Microsoft Filtering Management Service won't start on Exchange 2013
In a recent case, the transport service on an exchange 2013 server was failing to start due to a dependency failure (Error 1068: The dependency service or group failed to start). As it turned out, it was dependent on the Microsoft Filtering Management Service (FMS.exe), and that was the service that was having trouble starting. Since it didn't start, Transport couldn't start.
As it turns out, the customer had several third party add-ons, some of which inventoried or in some other way touched the files in the Exchange environment. Many third party applications are not Exchange Aware and can lock those files when the server is trying to use or update them and this can lead to corruption. Put on top of that some problematic iSCSI connections and it is a recipe for disaster. This can come in the form of permissions being broken, XML files being corrupted, binaries corrupting.
So, what can you do about it?
Well, if you have more than one server and it is not broken on one of the other servers that are on the same Cumulative Update version as the affected server, you can replace the existing FIP-FS folder with the one from the working server. We will go over those steps in the a moment.
If you only have one server, you can remove the dependency on the Microsoft Filtering Management Service so Transport can come up with out it. To do this, simply run the following from Powershell that is running as Administrator from the C:\Program Files\Microsoft\Exchange Server\V15\Scripts folder:
When that completes, the Transport service should be able to come up, but it may require a reboot first to ensure all memory hooks are released. To get Microsoft Filtering Management Service fixed, your best option is to apply a newer cumulative update(CU) (preferably the latest), as you have nothing to compare permissions to, nor do you have a working copy to replace your corrupted copy with. Cumulative updates in Exchange 2013 are complete refreshes of the Exchange server so should remove any of the corrupted file structure and replace it with a fresh new copy. If you are already at the latest CU, you will likely need to stand up a new Exchange server and move everything to it, or wait for the next quarterly CU. A disaster recovery (DR) restore might alleviate the issue, but those tend to be tedious and can lead to data loss.
Now, on to how you would perform the copy from a working system.
- Disable anti-malware scanning using the .\Disable-AntimalwareScanning.ps1 found in the C:\Program Files\Microsoft\Exchange Server\V15\Scripts folder to make sure it is no longer connected into exchange. A reboot may be necessary.

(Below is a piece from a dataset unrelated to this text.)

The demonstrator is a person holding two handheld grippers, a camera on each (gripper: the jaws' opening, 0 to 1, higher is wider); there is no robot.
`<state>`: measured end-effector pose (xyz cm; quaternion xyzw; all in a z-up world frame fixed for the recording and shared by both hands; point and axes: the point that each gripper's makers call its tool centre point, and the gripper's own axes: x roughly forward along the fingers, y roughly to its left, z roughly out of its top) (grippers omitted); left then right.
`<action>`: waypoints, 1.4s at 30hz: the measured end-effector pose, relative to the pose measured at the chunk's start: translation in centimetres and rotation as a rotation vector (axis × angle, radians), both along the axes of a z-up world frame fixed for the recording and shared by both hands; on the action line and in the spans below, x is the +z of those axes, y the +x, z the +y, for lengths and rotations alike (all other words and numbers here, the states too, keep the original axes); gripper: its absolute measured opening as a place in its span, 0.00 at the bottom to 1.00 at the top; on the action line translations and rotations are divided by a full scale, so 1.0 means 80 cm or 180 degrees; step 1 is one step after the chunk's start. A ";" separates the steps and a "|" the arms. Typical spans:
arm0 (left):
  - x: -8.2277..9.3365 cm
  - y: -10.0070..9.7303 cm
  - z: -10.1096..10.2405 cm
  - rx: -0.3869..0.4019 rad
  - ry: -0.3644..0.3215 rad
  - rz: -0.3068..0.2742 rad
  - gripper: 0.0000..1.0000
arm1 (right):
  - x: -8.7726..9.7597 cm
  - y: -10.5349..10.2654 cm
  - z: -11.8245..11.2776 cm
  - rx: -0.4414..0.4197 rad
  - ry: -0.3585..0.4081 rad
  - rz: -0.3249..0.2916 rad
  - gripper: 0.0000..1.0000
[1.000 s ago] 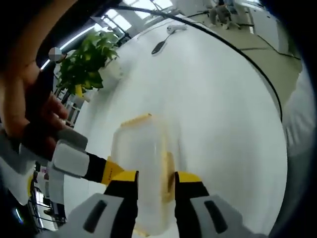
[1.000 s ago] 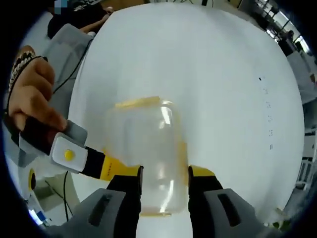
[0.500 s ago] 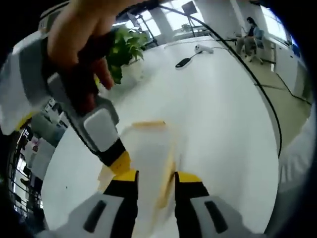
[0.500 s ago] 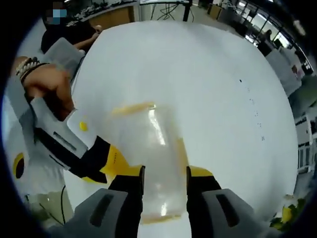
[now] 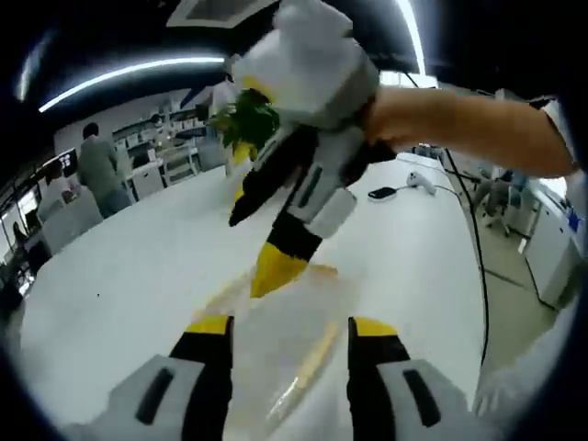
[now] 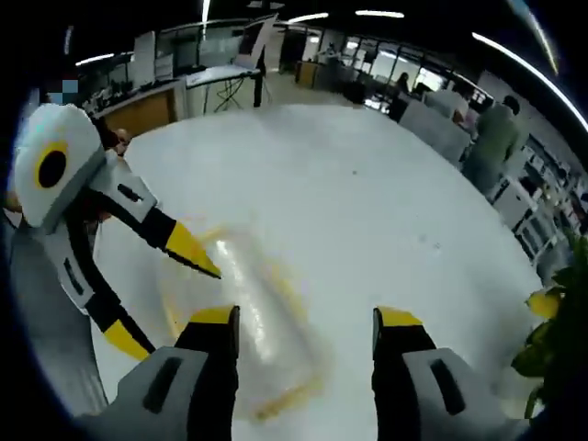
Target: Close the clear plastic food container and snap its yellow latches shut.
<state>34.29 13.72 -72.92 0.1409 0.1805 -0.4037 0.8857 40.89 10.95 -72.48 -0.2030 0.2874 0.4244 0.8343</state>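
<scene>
The clear plastic container (image 5: pixel 287 354) with yellow latches lies on the white table (image 5: pixel 119 276), blurred, just ahead of my left gripper (image 5: pixel 289 323). That gripper is open, its jaws spread to either side of the box. In the left gripper view the other gripper comes down from above in a person's hand, one yellow fingertip (image 5: pixel 274 268) at the container's far end. In the right gripper view the container (image 6: pixel 250 317) sits low left of my open right gripper (image 6: pixel 305 314). The left gripper's yellow fingertips (image 6: pixel 190 248) straddle its left end there.
A green plant (image 5: pixel 248 115) stands at the table's far side, also visible as a plant (image 6: pixel 551 312) at the right edge. A black cable (image 5: pixel 470 239) and a small dark device (image 5: pixel 381 193) lie on the table. People (image 6: pixel 491 138) and desks fill the room behind.
Both grippers were shut on the container's sides. Both have now opened and let go, and both views have tipped up and swung toward the room. The container rests on the table.
</scene>
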 end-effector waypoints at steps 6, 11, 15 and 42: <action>0.016 0.012 0.035 0.0267 -0.0238 -0.0234 0.94 | 0.017 -0.026 -0.018 0.0011 0.0392 -0.0126 0.58; -0.019 0.013 0.063 0.0526 -0.0014 -0.0036 0.95 | -0.010 -0.059 -0.023 0.0145 0.0392 -0.0118 0.74; -0.055 -0.005 0.059 0.0339 0.0215 0.0178 0.95 | -0.030 -0.066 -0.033 0.0026 0.0349 -0.0164 0.83; -0.106 0.007 0.062 0.0249 0.0565 0.0498 0.60 | -0.101 -0.074 -0.025 -0.0206 0.0400 0.0096 0.66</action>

- Disable all exchange and Microsoft Filtering Management services on the affected server and reboot.
- Stop and Disable Microsoft Filtering management service on working server.
- Rename C:\Program Files\Microsoft\Exchange Server\V15\FIP-FS subfolders (Bin and Data) on affected server to something like Bin-old and Data-old.
- Copy FIP-FS subfolders from working server to affected server.
- Set Microsoft Filtering management service to automatic and start transport on working server.
- On affected server, set full control permissions for LOCAL SERVICE and NETWORK SERVICE accounts on the BIN and DATA folders and let it replicate to all subfolders.
- Set all exchange and Microsoft Filtering management services to automatic and reboot the affected server.
- Run the enable-antimalwarescanning.ps1 script on the affected server.
- Set the DependOnService to include FMS on the MSEXCHANGETRANSPORT service in the registry (HKLM\SYSTEM\CurrentControlSet\services\MSExchangeTransport).
- Reboot the affected server one more time.
From this point, your Transport service should be dependent on FMS again, and both should be starting successfully. Now to keep it working, I would highly recommend limiting, if not removing, all 3rd party applications that are not Exchange Aware or appropriately set to exempt all Exchange processes, files and folders. If you are having disk issues, or connectivity issues to a SAN, those really need to be addressed, otherwise, eventually, the corruption is likely to return.